Using features aloft to improve timeliness of TDWR hazard warnings
Summary
The Terminal Doppler Weather Radar (TDWR) has an operational requirement to provide a one minute advance warning for aircraft encountering a hazardous wind shear. This paper describes the use of features aloft in the prototype TDWR microburst recognition algorithm to improve the timeliness of microburst hazard warnings. The use of features aloft allows the algorithm to make a microburst declaration while the surface outflow is still weak, thereby increasing the hazard warning time. In addition, current work indicates that these signatures can also be used to predict the onset of surface outflow for high-reflectivity events. An initial version of the microburst recognition algorithm using surface velocity data only was described by Merritt (1987). Initial work on the use of features aloft to increase the reliability and timeliness of microburst alarms was described in Campbell, 1988. This work was motivated by the desire to emulate the ability of human experts to use features aloft to enhance the timeliness of microburst warnings (McCarthy & Wilson, 1986). This research was further influences by the conceptual models for the evolution of low, medium and high reflectivity microburst events in the Denver area proposed by Roberts and Wilson (1986), and by studies of features aloft associated with microbursts in the Southeast (Isaminger, 1987).

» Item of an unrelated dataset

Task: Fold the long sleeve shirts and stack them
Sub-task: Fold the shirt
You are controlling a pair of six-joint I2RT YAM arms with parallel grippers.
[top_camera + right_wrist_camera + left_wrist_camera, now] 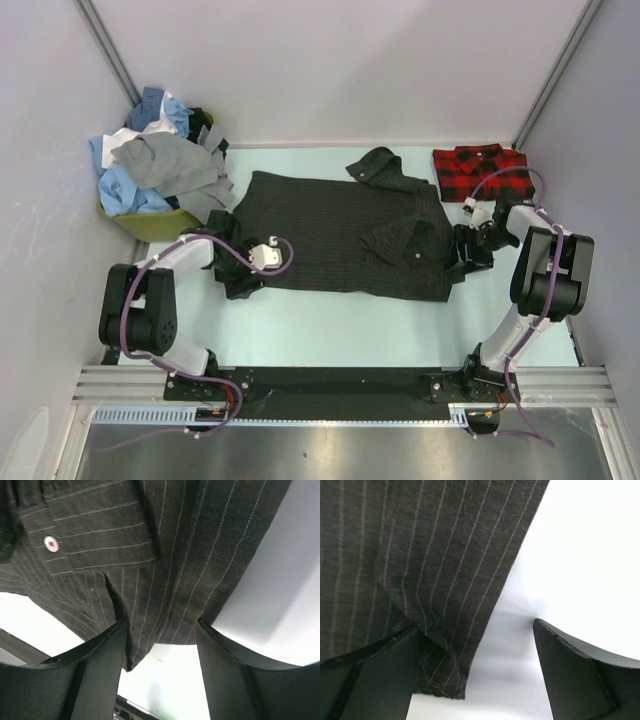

The current TDWR microburst recognition algorithm is described in Campbell and Merritt, 1988. The present paper presents results demonstrating the ability of the prototype algorithm to recognize features aloft for microburst events observed at Huntsville, AL and Denver, CO. It is shown that the ability to recognize features aloft improved the hazard warning time for these events. Initial results for microburst prediction are also presented.